## EXERCISE
Take the lines below from the one with "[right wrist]" through the one with "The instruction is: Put" and retype them exactly. Include nothing else, and no pictures.

## DATA EXTRACTS
════

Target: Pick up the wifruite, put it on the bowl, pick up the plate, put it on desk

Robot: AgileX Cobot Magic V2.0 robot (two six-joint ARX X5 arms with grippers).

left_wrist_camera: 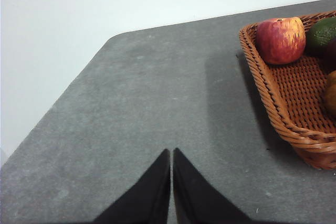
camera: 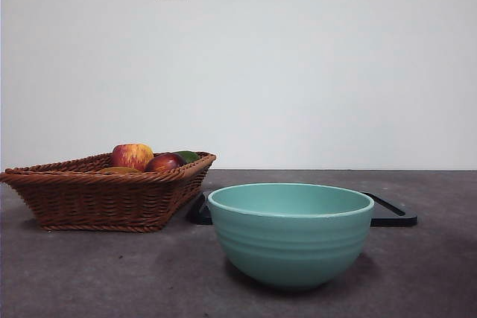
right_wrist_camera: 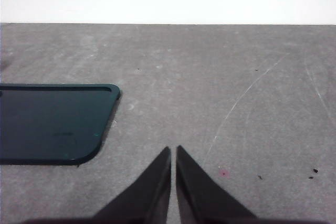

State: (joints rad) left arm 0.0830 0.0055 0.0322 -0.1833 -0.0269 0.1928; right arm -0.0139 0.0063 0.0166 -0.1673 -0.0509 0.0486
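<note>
Hovering over bare desk (left_wrist_camera: 157, 103), my left gripper (left_wrist_camera: 171, 153) has its jaws pressed together, the wicker basket (left_wrist_camera: 286, 103) with the wifruite (left_wrist_camera: 331, 94) well off at the frame's right edge. My right gripper (right_wrist_camera: 173, 150), likewise closed and empty, hangs beside the dark plate (right_wrist_camera: 50, 124) at left. Front view: the teal bowl (camera: 291, 236) stands low centre, basket left.

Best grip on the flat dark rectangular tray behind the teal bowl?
Probably pinch the thin raised rim of the flat dark rectangular tray at its rounded corner, coming from above on the open desk side, where the right gripper waits. It lies flat, so only the lip offers purchase; the teal ceramic bowl blocks its front.
</note>
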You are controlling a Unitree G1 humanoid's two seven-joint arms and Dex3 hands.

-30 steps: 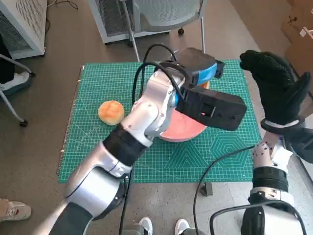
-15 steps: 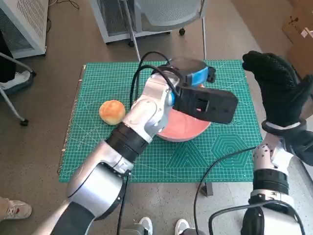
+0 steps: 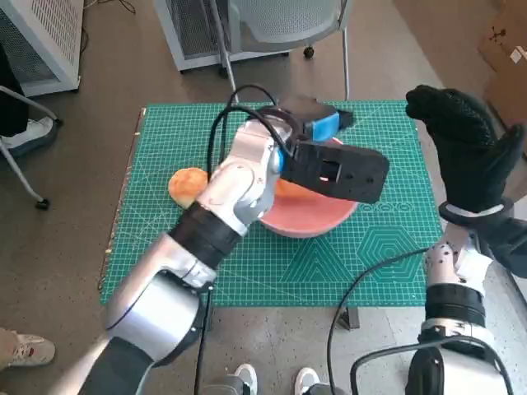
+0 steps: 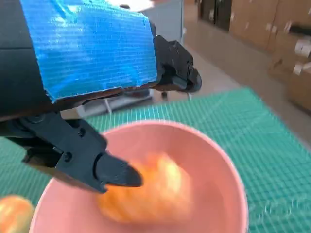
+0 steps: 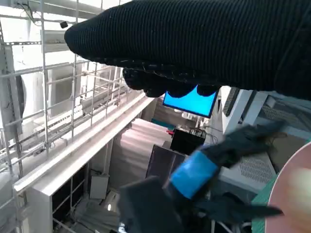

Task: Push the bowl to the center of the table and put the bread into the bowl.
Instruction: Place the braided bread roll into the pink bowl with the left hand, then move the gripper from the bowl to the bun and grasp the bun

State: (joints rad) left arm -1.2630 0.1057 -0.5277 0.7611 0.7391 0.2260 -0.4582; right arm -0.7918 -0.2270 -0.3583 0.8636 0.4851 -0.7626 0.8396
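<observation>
Nearest, the left forearm (image 3: 206, 239) rises from the near left and crosses the green cutting mat (image 3: 370, 255) that covers the table, hiding much of the mat's middle. At the near right the right hand (image 3: 465, 152) is raised off the table's right edge, well apart from everything on it. It grasps nothing, and its gloved fingers are loosely bent. In the right wrist view the glove (image 5: 194, 43) is only a dark band, so its fingers cannot be read there.

The pink bowl (image 3: 313, 222) sits about mid-table, a little right of centre. Its far and left parts are covered by the left arm and the black block at the wrist. Inside it lies an orange-yellow shape (image 4: 160, 189), smeared by blur in the left wrist view and only a sliver in the head view. What it is cannot be told for sure.

The bread (image 3: 183, 183) lies on the mat left of the bowl, outside it, its right side cut off by the forearm.

The left hand (image 3: 317, 123) hovers over the bowl's far rim, released, its black fingers (image 4: 114, 174) apart with nothing between them. Whether they touch the bowl cannot be made out.

Farthest, a chair (image 3: 280, 20) stands beyond the table, cropped by the picture's edge.
</observation>
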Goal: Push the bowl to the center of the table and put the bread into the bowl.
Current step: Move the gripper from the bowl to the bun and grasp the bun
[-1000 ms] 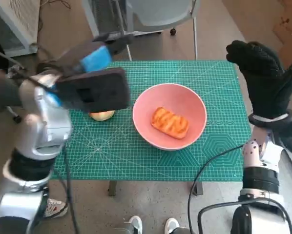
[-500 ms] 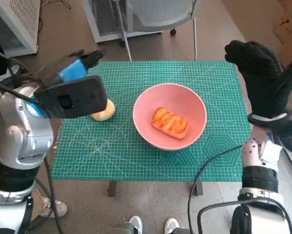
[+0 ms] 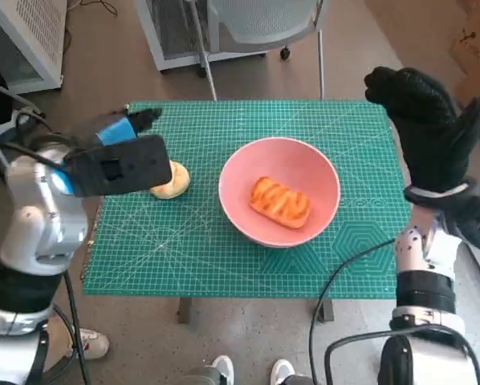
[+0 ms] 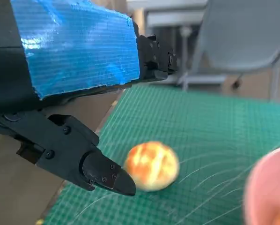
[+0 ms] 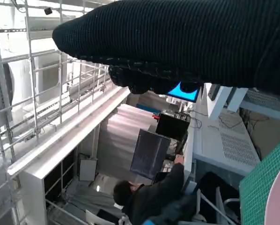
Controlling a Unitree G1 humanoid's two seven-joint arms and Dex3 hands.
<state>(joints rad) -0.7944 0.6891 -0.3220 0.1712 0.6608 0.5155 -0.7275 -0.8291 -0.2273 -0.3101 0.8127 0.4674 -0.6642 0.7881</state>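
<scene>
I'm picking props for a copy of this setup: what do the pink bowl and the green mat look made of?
The bowl looks like smooth matte plastic or glazed ceramic: even pink, soft sheen, no pattern; which one, I can't tell. The mat looks like a rubbery vinyl cutting mat: flat green with fine printed white grid lines.

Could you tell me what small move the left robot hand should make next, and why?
Probably lower the left robot hand onto the round bun and grasp it: the pink bowl sits mid-table holding one pastry, while the bun lies outside on the mat, just beside the hand.
</scene>
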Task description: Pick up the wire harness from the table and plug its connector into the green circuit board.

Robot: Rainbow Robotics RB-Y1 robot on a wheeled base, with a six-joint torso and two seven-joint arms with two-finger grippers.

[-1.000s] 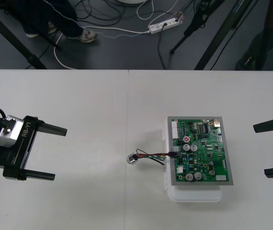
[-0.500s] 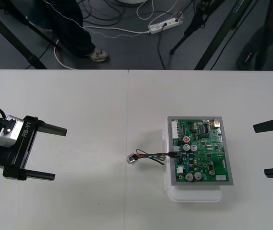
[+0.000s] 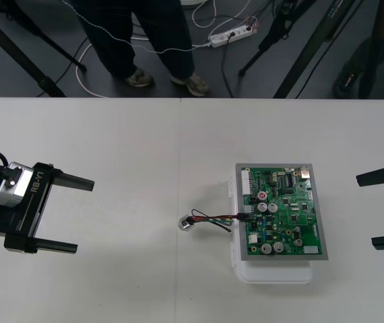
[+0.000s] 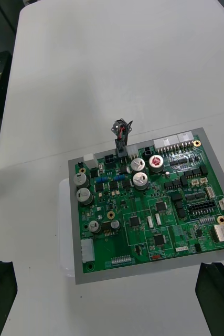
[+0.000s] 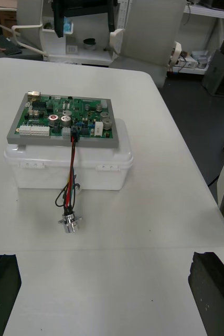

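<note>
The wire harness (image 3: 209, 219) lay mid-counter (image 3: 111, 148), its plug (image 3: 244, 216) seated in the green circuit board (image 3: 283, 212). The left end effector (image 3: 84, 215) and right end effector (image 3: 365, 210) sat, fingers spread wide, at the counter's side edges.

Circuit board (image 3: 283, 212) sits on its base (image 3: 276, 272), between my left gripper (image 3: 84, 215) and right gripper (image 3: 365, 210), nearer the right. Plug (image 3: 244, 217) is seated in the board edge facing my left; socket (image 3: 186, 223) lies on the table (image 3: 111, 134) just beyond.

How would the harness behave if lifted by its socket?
Probably floppy: its thin wires droop from the board to the table. The round metal socket looks apt to roll. The plug appears seated, so pulling would likely tug the board.
</note>
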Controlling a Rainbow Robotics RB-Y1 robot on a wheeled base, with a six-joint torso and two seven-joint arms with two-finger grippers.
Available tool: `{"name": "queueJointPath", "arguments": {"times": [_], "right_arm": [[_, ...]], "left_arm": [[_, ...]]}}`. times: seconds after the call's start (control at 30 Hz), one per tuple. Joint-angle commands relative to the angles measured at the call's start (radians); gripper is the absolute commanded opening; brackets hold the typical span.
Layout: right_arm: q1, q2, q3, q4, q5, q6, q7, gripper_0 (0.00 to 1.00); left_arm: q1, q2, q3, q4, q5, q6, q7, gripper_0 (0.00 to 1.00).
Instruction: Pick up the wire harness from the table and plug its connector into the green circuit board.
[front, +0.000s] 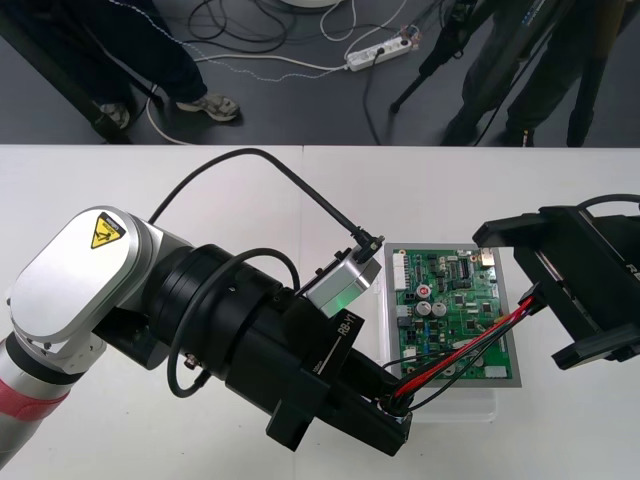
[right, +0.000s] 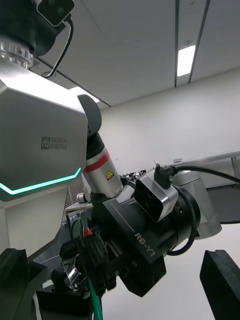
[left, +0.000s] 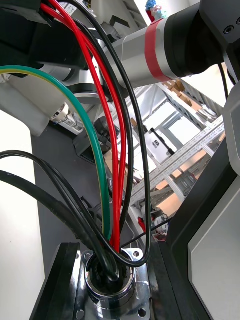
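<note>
The green circuit board (front: 450, 300) lies on its white base (front: 462, 402) right of the table's middle. My left gripper (front: 395, 410) hovers at the board's near left corner, shut on the harness's round metal socket (left: 110, 292), whose flange sits between the fingers (left: 55, 285). The red, black and green wires (front: 470, 345) rise from it across the board's near half towards my right gripper (front: 520, 298). That gripper stands open at the board's right edge, its fingers (right: 220, 280) far apart. The wires' far end reaches in between them and the plug is hidden.
My left arm's bulky silver and black links (front: 150, 300) span the table's left front. Its wrist camera (front: 345, 285) and cable (front: 280, 175) stand just left of the board. The table's far edge (front: 300, 147) borders dark floor.
</note>
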Motion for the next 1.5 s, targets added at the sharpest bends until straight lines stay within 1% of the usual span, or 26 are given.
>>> {"name": "queueJointPath", "arguments": {"times": [0.03,0.17,1.17,1.2,1.23,1.27,1.3,1.4,1.47,1.5], "right_arm": [[0.008,0.01,0.007,-0.04,-0.054,-0.008,-0.088,1.0],[0.008,0.013,0.007,-0.041,-0.076,-0.008,-0.122,1.0],[0.025,0.013,0.004,-0.03,-0.054,-0.008,-0.117,1.0],[0.025,0.013,0.004,-0.035,-0.053,-0.008,-0.114,0.55],[0.025,0.014,0.004,-0.04,-0.053,-0.008,-0.113,0.44],[0.026,0.019,0.004,-0.047,-0.053,-0.008,-0.11,0.28],[0.026,0.025,0.003,-0.058,-0.053,-0.008,-0.108,0.19],[0.026,0.054,-0.01,-0.057,-0.04,-0.008,-0.108,0.03],[0.026,0.071,-0.031,-0.053,-0.016,-0.008,-0.108,0.0],[0.026,0.082,-0.047,-0.053,-0.004,-0.008,-0.116,0.0]], "left_arm": [[-0.036,-0.015,-0.018,-0.007,0.012,0.047,0.024,0.0],[-0.036,-0.015,-0.018,-0.007,0.012,0.047,0.024,0.0],[-0.036,-0.016,-0.018,-0.007,0.006,0.049,0.024,0.0],[-0.036,-0.015,-0.018,-0.007,0.006,0.049,0.024,0.0],[-0.036,-0.015,-0.018,-0.005,0.006,0.049,0.024,0.0],[-0.036,-0.015,-0.018,-0.007,0.006,0.049,0.024,0.0],[-0.036,-0.016,-0.018,-0.007,0.006,0.049,0.024,0.0],[-0.036,-0.016,-0.018,-0.007,0.006,0.049,0.024,0.0],[-0.038,-0.015,-0.018,-0.007,0.006,0.049,0.024,0.0],[-0.036,-0.016,-0.018,-0.007,0.006,0.049,0.024,0.0]]}}
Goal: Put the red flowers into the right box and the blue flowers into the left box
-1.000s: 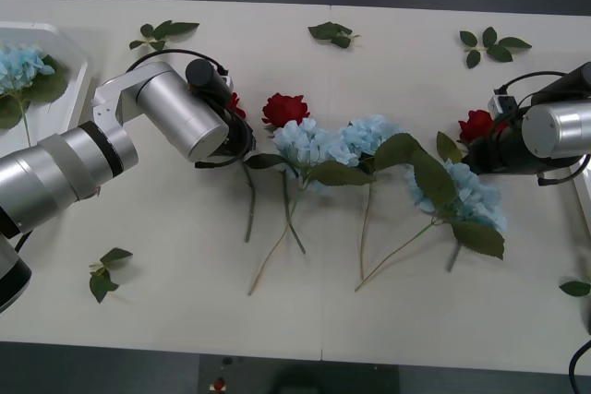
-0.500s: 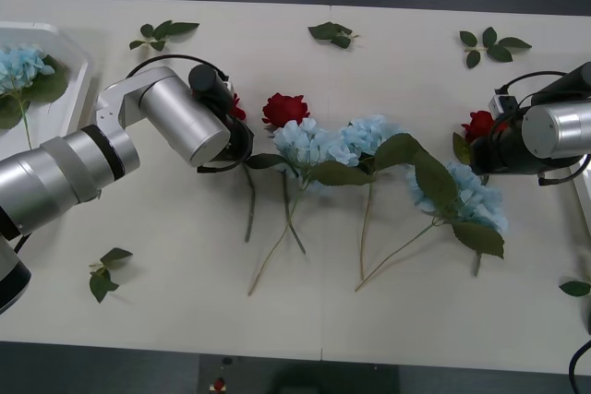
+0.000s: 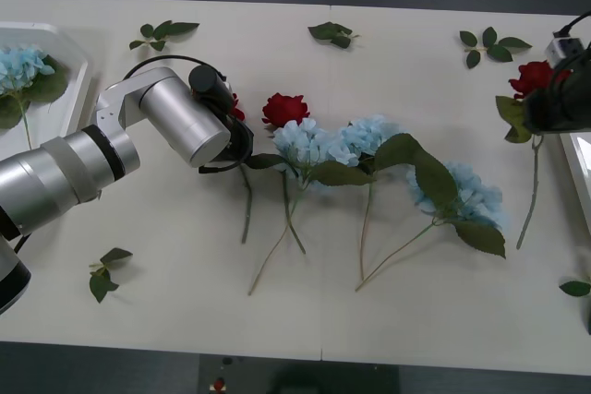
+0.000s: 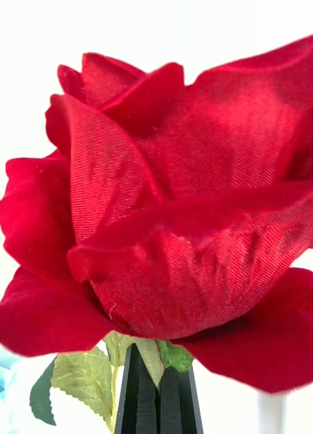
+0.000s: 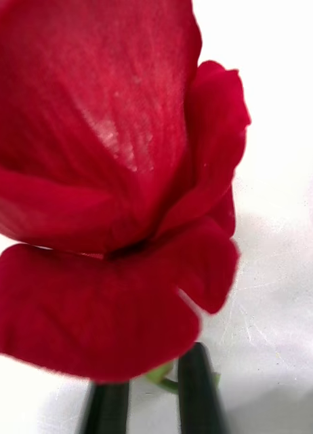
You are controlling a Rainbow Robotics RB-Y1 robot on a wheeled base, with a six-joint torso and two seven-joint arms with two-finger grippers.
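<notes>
the right gripper, with thin black fingers, sits at the right edge of the pale table and is closed on the stem of a deep-red fabric rose; its bloom sits just past the gripper, and the green stem trails down toward the near edge. in the right wrist view the two black fingers stand pinched together just under the bloom, beside a green leaf. a white rim of the right box shows just beside that gripper.

the left gripper is over the left-middle of the table, clamped on the stem of a second red rose, whose stem runs toward the near edge. the left wrist view shows its black fingers either side of a green stem bit below the bloom.

a third red rose lies mid-table, touching a row of pale sky-blue fluffy flower clusters with big green leaves. one more blue cluster lies in the shallow white left box at the far left. loose green leaf sprigs lie scattered about.
</notes>
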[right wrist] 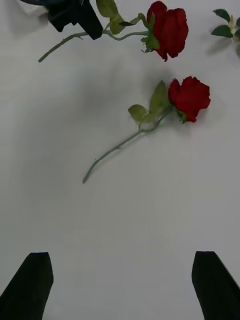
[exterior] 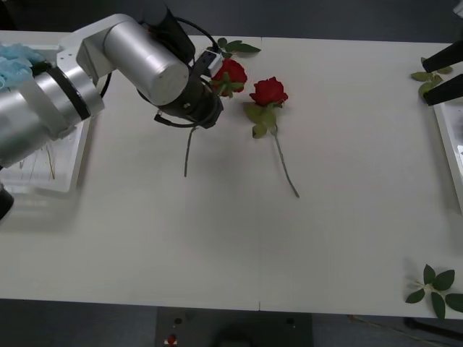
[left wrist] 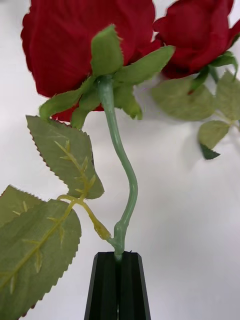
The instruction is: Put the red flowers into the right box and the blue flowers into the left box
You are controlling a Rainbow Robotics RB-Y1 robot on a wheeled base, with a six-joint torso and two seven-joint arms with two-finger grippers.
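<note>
Two red flowers [exterior: 268,91]: one just beside the left gripper [left wrist: 119,260], one pinched by its stem.
Left gripper: clamped together on stem.
Right gripper [right wrist: 120,285]: spread wide, empty.
Left box [exterior: 69,170]: mostly hidden by arm.

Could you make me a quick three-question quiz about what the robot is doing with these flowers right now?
1. True or false: the left hand is shut on a rose stem.
2. How many red roses are on or over the table? A) one B) two C) four
3. Fill in: the right hand's fingers are ____.

Key: 1 true. 2 B: the held rose and the loose rose. 3 open.
</note>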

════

## EXPECTED ANSWER
[right wrist] 
[exterior] 
[left wrist] 
The instruction is: Put the red flowers into the right box and the blue flowers into the left box

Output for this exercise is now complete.